TASK ITEM: Whenever a line in the data holds the string "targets", pull that line out.

MATERIAL SUPPLIED:
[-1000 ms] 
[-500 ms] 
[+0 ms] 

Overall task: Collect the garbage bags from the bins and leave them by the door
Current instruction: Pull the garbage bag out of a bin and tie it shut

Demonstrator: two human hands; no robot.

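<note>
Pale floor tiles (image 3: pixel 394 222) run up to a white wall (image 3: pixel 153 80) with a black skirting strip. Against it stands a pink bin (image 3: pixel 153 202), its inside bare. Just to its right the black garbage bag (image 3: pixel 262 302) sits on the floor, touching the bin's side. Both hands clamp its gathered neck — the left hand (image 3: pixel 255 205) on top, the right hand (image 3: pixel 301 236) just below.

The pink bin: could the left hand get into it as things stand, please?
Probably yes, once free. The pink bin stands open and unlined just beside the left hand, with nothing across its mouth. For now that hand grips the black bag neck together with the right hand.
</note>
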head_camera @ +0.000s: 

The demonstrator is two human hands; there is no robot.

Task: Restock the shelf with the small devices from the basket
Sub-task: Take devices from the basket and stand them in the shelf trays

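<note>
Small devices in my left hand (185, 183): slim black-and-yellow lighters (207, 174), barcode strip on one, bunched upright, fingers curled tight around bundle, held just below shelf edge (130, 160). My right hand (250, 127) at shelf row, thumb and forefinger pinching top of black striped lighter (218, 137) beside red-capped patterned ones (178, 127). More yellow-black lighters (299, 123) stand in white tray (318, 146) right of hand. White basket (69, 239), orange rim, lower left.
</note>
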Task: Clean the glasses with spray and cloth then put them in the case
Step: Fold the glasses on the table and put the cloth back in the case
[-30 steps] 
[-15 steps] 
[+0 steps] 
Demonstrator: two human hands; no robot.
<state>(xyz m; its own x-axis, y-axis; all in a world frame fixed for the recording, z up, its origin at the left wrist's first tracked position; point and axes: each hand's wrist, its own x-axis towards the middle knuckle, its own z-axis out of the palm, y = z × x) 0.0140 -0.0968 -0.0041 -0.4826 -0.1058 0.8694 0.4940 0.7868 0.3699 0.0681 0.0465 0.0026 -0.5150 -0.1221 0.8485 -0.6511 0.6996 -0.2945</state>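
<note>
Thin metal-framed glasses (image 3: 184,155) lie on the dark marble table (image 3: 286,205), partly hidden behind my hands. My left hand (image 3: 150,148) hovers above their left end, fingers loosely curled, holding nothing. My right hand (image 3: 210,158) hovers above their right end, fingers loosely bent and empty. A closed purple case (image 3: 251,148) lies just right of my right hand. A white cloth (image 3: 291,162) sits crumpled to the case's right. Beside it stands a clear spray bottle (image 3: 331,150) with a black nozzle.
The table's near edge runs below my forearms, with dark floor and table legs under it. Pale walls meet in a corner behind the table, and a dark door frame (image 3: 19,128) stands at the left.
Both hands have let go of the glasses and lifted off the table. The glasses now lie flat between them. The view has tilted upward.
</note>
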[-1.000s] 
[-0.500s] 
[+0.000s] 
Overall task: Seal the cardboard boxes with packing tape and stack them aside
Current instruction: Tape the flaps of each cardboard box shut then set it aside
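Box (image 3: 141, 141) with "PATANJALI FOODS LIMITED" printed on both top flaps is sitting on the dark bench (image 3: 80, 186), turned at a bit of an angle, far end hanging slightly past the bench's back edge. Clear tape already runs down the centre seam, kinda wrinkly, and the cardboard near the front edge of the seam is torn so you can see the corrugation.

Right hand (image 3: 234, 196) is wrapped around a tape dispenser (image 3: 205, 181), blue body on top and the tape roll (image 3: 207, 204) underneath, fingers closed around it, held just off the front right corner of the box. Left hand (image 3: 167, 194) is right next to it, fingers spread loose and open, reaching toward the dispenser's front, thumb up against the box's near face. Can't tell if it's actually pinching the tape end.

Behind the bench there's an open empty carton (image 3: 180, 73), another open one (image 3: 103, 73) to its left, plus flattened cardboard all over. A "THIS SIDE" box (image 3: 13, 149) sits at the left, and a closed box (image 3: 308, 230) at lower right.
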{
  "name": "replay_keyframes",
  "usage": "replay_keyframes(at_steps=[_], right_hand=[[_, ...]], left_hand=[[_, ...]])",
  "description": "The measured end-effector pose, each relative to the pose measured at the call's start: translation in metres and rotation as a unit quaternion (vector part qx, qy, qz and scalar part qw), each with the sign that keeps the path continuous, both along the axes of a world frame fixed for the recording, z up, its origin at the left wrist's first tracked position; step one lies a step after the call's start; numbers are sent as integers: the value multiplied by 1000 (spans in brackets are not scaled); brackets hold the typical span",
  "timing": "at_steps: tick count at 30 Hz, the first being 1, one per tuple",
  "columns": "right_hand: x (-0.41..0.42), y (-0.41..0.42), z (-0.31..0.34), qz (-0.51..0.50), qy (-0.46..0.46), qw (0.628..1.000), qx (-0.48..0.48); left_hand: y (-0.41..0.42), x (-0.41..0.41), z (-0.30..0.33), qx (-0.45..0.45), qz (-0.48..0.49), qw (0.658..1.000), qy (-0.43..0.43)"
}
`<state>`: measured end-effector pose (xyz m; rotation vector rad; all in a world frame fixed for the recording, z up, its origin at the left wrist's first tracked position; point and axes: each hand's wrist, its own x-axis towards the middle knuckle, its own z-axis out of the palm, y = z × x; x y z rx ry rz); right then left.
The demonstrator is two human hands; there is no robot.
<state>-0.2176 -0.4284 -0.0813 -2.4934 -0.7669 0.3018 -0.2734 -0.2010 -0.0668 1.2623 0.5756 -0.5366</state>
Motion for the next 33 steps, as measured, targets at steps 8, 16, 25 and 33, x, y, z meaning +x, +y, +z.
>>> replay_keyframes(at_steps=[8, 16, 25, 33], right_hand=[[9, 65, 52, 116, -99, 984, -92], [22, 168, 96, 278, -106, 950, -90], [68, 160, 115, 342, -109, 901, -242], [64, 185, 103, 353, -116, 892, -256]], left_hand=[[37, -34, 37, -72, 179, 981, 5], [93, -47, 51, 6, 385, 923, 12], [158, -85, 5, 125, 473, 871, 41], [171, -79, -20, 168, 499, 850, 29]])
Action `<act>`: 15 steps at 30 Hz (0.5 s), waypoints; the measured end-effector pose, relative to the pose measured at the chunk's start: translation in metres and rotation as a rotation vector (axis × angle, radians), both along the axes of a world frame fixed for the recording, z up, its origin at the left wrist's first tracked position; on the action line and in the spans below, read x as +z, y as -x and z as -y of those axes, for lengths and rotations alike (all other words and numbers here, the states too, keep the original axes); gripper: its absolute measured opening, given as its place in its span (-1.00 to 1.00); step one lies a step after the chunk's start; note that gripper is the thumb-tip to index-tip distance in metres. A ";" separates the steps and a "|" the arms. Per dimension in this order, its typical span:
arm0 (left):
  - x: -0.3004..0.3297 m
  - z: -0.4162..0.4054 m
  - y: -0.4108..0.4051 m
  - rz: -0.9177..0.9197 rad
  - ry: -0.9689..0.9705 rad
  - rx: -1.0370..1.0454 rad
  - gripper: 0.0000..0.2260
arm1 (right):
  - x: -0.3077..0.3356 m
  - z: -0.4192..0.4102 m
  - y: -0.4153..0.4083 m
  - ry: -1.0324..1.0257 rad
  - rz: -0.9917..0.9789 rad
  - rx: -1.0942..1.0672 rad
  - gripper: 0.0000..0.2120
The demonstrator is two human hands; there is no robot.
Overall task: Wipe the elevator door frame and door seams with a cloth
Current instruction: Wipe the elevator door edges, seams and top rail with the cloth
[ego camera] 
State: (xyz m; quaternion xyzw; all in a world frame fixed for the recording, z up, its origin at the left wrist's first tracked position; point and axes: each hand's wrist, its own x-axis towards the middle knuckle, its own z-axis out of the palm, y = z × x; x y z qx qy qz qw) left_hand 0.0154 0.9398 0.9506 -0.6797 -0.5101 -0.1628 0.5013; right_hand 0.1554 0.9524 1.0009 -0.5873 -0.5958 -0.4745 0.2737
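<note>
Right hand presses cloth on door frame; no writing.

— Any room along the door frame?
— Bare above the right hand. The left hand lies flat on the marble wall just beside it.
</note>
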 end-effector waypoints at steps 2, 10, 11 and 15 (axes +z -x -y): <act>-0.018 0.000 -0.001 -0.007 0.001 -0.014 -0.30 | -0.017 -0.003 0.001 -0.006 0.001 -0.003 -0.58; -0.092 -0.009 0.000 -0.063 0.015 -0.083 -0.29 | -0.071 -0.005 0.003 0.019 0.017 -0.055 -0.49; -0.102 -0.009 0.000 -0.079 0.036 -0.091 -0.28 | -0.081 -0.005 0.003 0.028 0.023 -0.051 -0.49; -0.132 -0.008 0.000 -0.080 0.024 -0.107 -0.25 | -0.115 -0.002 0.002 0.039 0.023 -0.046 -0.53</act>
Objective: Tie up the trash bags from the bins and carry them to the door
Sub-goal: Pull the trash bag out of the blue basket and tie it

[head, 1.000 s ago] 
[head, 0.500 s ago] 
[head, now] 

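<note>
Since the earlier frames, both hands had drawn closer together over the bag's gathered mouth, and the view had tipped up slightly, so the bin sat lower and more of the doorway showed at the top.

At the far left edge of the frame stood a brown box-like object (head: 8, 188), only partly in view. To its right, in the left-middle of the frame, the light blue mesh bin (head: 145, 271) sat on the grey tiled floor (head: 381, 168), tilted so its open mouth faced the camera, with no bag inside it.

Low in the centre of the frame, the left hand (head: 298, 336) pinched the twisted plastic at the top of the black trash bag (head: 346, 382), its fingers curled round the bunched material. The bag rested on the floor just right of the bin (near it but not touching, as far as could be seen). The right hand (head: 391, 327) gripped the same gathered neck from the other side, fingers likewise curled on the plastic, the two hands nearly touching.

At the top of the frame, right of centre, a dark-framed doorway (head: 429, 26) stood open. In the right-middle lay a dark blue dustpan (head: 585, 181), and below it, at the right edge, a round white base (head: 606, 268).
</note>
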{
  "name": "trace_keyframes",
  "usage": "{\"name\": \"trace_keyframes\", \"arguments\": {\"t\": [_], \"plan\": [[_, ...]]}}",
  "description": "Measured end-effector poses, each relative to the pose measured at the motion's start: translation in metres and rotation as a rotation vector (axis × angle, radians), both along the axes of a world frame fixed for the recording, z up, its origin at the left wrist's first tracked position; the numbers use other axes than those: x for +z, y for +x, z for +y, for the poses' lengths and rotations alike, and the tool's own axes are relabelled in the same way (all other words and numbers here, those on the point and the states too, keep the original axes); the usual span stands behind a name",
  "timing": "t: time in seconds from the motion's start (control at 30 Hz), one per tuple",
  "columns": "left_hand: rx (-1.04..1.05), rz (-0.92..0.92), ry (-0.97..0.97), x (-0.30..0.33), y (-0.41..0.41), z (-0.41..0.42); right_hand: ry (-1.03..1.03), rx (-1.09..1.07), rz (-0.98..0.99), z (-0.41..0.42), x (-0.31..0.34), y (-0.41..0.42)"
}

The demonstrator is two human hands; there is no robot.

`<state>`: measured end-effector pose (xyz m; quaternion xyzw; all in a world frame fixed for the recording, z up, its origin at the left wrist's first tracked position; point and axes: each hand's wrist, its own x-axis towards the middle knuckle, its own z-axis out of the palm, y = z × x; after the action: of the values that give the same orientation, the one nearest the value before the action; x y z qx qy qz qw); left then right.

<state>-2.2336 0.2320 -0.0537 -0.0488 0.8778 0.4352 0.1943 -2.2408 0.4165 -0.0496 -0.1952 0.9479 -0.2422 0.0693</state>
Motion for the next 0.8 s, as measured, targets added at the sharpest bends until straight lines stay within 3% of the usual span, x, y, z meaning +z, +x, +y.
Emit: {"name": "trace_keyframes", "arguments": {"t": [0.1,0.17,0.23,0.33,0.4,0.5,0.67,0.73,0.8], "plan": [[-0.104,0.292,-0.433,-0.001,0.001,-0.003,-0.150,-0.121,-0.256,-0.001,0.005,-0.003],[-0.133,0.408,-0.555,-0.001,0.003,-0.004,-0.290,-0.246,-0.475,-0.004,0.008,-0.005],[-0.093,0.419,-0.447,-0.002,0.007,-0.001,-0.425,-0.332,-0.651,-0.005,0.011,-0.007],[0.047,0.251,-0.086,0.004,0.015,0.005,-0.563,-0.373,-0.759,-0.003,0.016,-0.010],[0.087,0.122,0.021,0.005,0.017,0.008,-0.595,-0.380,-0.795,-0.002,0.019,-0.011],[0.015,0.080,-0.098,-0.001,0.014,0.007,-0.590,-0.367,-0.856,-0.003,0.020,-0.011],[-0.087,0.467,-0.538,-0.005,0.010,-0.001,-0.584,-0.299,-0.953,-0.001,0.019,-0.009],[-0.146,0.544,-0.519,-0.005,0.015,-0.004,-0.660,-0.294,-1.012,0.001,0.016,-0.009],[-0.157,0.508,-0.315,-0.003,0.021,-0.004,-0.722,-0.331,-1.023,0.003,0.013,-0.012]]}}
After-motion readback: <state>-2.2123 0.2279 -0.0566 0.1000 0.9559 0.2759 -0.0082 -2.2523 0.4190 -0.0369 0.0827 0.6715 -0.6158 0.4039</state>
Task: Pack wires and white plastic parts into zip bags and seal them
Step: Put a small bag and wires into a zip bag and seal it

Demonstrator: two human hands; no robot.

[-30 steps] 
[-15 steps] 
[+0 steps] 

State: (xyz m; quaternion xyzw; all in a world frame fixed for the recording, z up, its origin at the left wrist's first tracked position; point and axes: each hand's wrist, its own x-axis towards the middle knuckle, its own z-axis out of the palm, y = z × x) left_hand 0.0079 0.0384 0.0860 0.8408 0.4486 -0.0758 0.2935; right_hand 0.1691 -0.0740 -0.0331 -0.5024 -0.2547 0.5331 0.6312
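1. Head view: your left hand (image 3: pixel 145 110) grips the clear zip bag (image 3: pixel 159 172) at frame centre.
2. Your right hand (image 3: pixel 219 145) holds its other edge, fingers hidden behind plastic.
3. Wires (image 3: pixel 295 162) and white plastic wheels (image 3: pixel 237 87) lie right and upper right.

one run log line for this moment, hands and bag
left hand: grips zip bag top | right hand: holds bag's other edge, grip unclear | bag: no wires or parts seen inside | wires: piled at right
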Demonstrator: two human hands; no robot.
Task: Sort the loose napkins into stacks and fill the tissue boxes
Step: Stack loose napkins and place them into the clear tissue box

YOUR RESPONSE:
Motion for the next 33 steps, as measured, targets at steps 8, 16, 25 and 33, x, y, z meaning +x, +y, +z.
Motion for the next 0.8 s, as measured, targets added at the sharpest bends until straight lines stay within 3% of the usual span, x, y, z meaning +z, +x, +y.

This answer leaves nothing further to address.